The motorcycle industry recently took a major step toward the “connected bike” when three major OEMs announced the launch of a Connected Motorcycle Consortium to further the development of Cooperative-Intelligent Transport Systems (C-ITS) applications in motorized two-wheelers.
Officials from BMW Motorrad, Honda, and Yamaha made the joint announcement at the 2015 ITS World Congress in Bordeaux, France. The companies said the new consortium will accelerate development of connected motorcycles and scooters, whose technology development and inclusion in the greater mobility picture have lagged behind the connected-car movement.
The three manufacturers are encouraging other motorcycle OEMs to join the CMC in an effort to standardize C-ITS protocols across the motorcycle industry.
“In order to speed up more motorcycle-specific safety developments, we intend to cooperate to promote a successful implementation of C-ITS in motorcycles and scooters,” said Tetsuo Suzuki, Operating Officer at Honda Motor Co.
The newly formed organization follows the 2014 signing of a Memorandum of Understanding (MoU) by all members of the European Association of Motorcycle Manufacturers (ACEM). The MoU states that connected motorcycles will be available for sale beginning 2020.
"Our companies are already active members of the Car2Car Communication Consortium, in which we work with car and truck makers and other stakeholders on common specifications and standards," said Takaaki Kimura, Yamaha Executive Vice President and Representative Director. He noted that the formation of a motorcycle-specific consortium was the next move toward embracing C-ITS technology.
"We came to realize that the specific requirements of motorcycles are beyond the scope of this [Car2Car] consortium, however,” Kimura stated. “The next logical step is to enter into a cooperation dedicated solely to the challenges relating to powered two-wheelers."
Motorcycle industry product planners and engineers have long recognized the benefits of wireless, real-time communications and telemetry to the overall mobility ecosystem, including V2V communications, reduced traffic congestion, and rider safety. The latter is one of the paramount drivers behind the formation of the CMC, said Dr. Karl Viktor Schaller, Executive Vice President Development at BMW Motorrad.

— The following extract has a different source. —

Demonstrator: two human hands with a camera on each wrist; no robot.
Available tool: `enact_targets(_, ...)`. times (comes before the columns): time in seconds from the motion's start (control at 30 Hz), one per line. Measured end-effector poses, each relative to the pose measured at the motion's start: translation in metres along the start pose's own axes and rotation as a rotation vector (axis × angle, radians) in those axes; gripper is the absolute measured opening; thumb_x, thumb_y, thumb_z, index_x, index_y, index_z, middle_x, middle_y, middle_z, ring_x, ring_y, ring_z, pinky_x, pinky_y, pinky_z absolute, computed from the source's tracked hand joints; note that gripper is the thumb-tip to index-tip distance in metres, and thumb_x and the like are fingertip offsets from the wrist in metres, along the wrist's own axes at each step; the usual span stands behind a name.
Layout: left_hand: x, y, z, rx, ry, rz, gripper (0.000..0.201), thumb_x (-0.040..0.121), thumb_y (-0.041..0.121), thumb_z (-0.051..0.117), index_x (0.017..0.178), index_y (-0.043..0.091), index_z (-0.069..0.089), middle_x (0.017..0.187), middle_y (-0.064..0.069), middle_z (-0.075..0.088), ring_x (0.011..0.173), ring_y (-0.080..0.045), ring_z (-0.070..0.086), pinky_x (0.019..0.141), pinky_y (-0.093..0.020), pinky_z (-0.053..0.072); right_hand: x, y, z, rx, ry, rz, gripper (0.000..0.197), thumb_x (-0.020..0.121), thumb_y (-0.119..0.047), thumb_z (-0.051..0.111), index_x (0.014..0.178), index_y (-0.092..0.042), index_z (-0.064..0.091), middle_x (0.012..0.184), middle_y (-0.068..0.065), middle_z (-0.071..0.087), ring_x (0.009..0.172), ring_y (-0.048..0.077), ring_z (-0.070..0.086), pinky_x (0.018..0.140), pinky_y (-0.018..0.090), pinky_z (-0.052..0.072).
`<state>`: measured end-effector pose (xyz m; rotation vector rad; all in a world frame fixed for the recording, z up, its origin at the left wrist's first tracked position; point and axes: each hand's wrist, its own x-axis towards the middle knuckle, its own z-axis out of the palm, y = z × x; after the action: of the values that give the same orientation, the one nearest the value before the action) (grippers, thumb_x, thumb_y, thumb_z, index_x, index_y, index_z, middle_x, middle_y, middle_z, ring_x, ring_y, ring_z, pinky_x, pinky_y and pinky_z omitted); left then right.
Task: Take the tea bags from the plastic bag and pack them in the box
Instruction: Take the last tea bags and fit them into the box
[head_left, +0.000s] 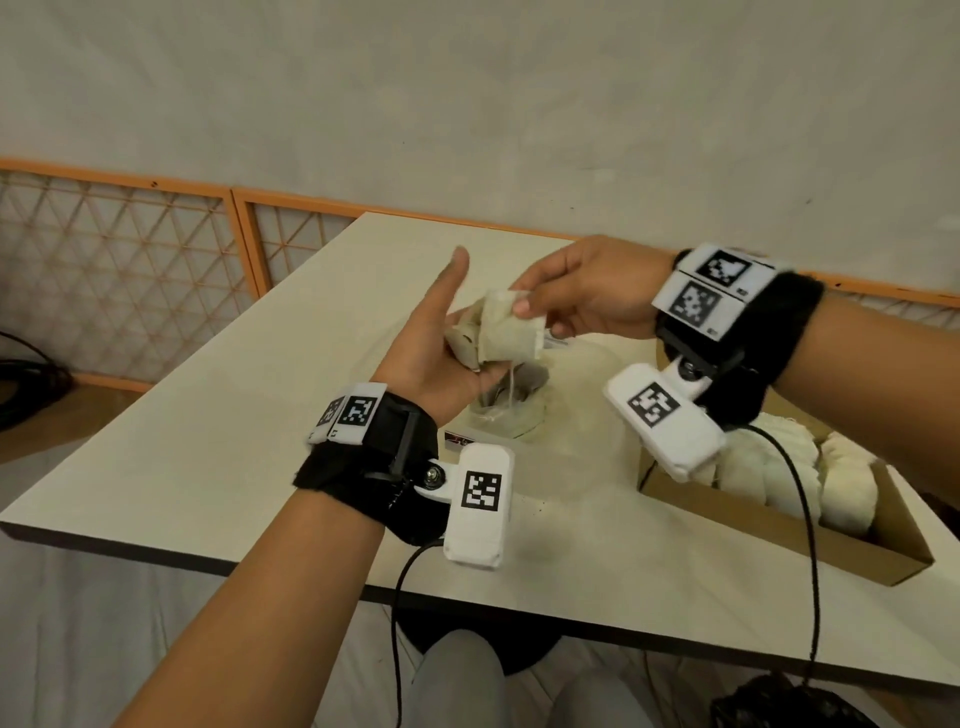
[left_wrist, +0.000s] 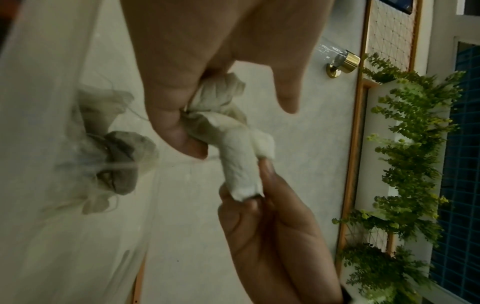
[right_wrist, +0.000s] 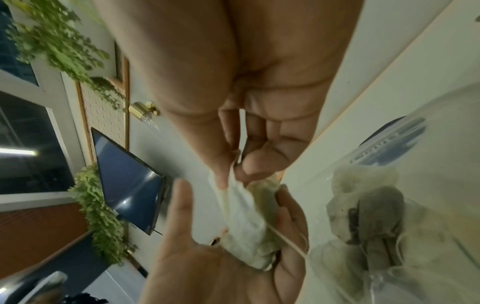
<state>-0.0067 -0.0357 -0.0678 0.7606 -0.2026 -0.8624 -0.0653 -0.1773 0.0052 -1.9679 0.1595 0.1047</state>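
Note:
My left hand (head_left: 434, 348) is held palm up above the table with the thumb sticking out, and its fingers (left_wrist: 179, 131) curl round a bunch of pale tea bags (head_left: 498, 335). My right hand (head_left: 540, 306) pinches the top edge of one tea bag (left_wrist: 240, 164) of that bunch between thumb and finger (right_wrist: 255, 164). A thin string (head_left: 511, 387) hangs from the bunch toward the clear plastic bag (head_left: 511, 415) lying on the table below, which holds darker tea bags (right_wrist: 374, 218). The brown cardboard box (head_left: 779, 525) sits at the right with white tea bags (head_left: 836, 483) inside.
The cream table (head_left: 218, 447) has its front edge close to me. An orange-framed lattice screen (head_left: 119, 260) runs along the wall behind. Black cables (head_left: 810, 545) trail from both wrist cameras. A dark monitor (right_wrist: 127, 185) and green plants (left_wrist: 410, 164) stand off the table.

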Motion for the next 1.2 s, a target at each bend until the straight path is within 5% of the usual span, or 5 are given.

Motorcycles are rapidly adopting sophisticated electrical architectures that support a growing suite of rider safety and control features, including ABS, rider-adjustable multimode traction control, and navigation. Future systems development is aiming to further integrate V2V features; component and system packaging being more challenging on a scooter or motorcycle.
Engineers say miniaturization of components such as controllers, radars, and other sensors is a priority, in addition to algorithm development that is dedicated to single-track vehicles’ unique dynamics.
There is also growing concern among the motorcycling community that bikes aren’t being detected by the active safety systems on cars and trucks. The American Automobile Association (AAA) in late 2014 released a study on blind-spot monitoring systems (http://publicaffairsresources.aaa.biz/wp-content/uploads/2014/12/Blind-Spot-Monitoring-Report.pdf).
Among the AAA report’s key findings were that motorcycles were detected by blind-spot monitoring systems 26% slower than a typical passenger vehicle. AAA testers also found significant deltas in the capabilities of various automotive OEM systems. It questioned the effectiveness of some systems in warning time and detection of fast-moving motorcycles closing from behind the car or truck.
ACEM Secretary General, Antonio Perlot, described the CMC initiative as being “fully in line with the ACEM road safety strategy and shows the willingness of the motorcycle industry to increase safety for riders based on very concrete and practical developments."